Each roller pocket 82 is completely filled with fuel trapped at the high pressure prevailing at the discharge port 94 as the pockets cross the boundary between the angular interval subtended by the discharge ramp 98 and the angular interval subtended by the intermediate ramp 100. As soon as the bleed orifice 106 achieves flow communication with each pressurized roller pocket 82, enough fuel discharges therefrom through the bleed orifice to reduce the pressure in the roller pocket to about the lower pressure prevailing in the vapor chamber 64 of the vapor separation pump stage 12. Fuel and/or vapor formed at the bleed orifice 106 flows through the notch 108 and around the bearing insert 88 into the vapor chamber 64 from which it is exhausted to the fuel tank through the vapor discharge port 68. By reducing the pressure of the fuel trapped in the roller pockets 82, the propensity of such fuel to flash to vapor at the upstream end 104 of the inlet port 92 and interfere with fluid inflow is minimized.

For Demand System applications, the bleed orifice 106 affords the roller vane pump stage 14 an additional advantage relative to similar pump stages without the bleed orifice.

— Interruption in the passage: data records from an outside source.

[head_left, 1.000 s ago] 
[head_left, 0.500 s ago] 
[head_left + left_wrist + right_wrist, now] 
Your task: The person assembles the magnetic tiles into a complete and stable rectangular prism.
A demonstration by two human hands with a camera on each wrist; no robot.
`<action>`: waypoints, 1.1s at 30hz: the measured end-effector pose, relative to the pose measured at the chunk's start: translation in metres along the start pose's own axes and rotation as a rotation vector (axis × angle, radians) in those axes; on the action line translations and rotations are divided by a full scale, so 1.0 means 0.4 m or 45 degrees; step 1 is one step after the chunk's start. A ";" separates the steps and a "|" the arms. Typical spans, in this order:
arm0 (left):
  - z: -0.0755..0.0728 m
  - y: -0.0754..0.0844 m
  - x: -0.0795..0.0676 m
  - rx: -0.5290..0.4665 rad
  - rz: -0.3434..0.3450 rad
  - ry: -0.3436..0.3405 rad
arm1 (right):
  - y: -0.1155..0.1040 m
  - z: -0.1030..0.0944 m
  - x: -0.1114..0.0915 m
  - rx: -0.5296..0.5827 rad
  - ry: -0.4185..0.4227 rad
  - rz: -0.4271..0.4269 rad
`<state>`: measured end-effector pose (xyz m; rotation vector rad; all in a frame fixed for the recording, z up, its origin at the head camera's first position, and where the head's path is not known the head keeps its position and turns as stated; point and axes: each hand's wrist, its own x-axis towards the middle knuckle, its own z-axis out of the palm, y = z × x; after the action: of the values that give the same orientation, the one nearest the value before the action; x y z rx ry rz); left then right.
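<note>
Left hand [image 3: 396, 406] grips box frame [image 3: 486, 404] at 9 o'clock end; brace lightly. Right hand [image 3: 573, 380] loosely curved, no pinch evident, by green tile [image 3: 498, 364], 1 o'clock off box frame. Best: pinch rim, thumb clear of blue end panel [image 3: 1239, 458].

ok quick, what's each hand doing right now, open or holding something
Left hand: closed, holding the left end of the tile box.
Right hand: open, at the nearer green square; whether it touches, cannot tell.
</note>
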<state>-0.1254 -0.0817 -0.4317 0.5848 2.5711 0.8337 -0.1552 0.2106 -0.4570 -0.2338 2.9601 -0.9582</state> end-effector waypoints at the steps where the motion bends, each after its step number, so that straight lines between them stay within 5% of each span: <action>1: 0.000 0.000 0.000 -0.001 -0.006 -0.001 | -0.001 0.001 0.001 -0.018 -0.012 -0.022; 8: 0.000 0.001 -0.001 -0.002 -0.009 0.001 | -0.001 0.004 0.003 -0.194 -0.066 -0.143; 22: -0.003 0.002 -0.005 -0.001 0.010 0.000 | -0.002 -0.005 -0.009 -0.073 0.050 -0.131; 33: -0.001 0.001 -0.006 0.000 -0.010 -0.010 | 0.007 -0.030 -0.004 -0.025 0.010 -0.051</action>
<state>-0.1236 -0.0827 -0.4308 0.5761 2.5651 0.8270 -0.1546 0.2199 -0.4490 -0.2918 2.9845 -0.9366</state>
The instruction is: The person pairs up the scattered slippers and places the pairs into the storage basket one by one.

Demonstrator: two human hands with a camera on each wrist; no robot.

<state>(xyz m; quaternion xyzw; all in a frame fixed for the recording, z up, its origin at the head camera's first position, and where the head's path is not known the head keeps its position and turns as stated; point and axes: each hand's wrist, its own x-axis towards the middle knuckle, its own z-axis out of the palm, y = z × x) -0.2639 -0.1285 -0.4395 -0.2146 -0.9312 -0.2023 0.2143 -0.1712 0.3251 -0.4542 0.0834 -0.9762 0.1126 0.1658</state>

For example, at minimum rotor speed corresponding to engine idle, the roller vane pump stage 14 may experience a flow condition similar to blocked discharged. In that circumstance, erratic flow patterns within the roller vane pump stage may induce noise. In the roller vane pump stage 14 with bleed orifice 106, however, a variable flow recirculation flow path between the roller vane pump stage and the fuel tank is defined through the bleed orifice which alleviates the blocked discharge condition.

It has been observed that fluid outflow from the bleed orifice 106 increases at low rotor speed corresponding to engine idle relative to outflow through the bleed orifice at higher rotor speeds. The high outflow at engine idle, believed to be attributable to the increase in duration of exposure of the bleed orifice to succeeding ones of the roller pockets as rotor speed decreases, represents an internal recirculation flow within the fuel pump assembly whereby the aforesaid excess discharge is recirculated to the fuel tank. Accordingly, flow patterns within the roller vane pump stage 14 at low rotor speed remain consistent with flow patterns at higher rotor speeds even though the flow rate from the fuel pump assembly 10 to the engine through the passage 42 is low and would otherwise induce the aforesaid erratic internal flow patterns.

Claims

1. In a motor vehicle fuel pump assembly having

a tubular shell,

an electric motor in said tubular shell including an armature shaft supported on said shell for rotation about a centerline of said shell at speeds varying between a minimum corresponding to a minimum fuel demand and a maximum corresponding to a maximum fuel demand, and

a roller vane pump stage including

an inlet side plate in said shell in a plane perpendicular to said centerline having an arc-shaped inlet port therein whereat an inlet fluid pressure of said roller vane stage prevails,

a discharge side plate in said shell in a plane perpendicular to said centerline having an arc-shaped discharge port therein whereat a discharge fluid pressure of said roller vane pump stage prevails,

a rotor between said inlet and said discharge side plates connected to said armature shaft for rotation as a unit therewith and having a plurality of outward opening circumferentially spaced roller pockets therein,

a plurality of rollers each disposed in a respective one of said roller pockets, and

a cam ring between said inlet and said discharge side plates having a cam edge facing said rotor with an inlet ramp in a first angular interval subtended by said inlet port and a discharge ramp in a second angular interval subtended by said discharge port and an intermediate ramp in a third angular interval subtended between a downstream end of said discharge port and an upstream end of said inlet port,

rotation of said rotor being operative to move each of said pockets successively through said third angular interval in a direction from said second angular interval toward said first angular interval so that a fluid pressure prevailing in each of said successive pockets wholly within said third angular interval is generally equal to said discharge pressure of said roller vane pump stage,

the improvement comprising:

means defining a bleed orifice in said inlet side plate substantially smaller than each of said roller pockets and located radially to intercept said successive ones of said roller pockets during rotation of said rotor about said centerline and located circumferentially in a segment of an angular interval subtended by said intermediate ramp characterized by flow communication of said bleed orifice with said successive ones of said roller pockets and simultaneous isolation of said successive ones of said roller pockets from each of said inlet and said discharge ports, and

means effecting flow communication between said bleed orifice and a receiver means remote from said inlet port having a prevailing pressure therein substantially equal to said inlet pressure of said roller vane pump stags and operative to accept a variable flow rate from said bleed orifice.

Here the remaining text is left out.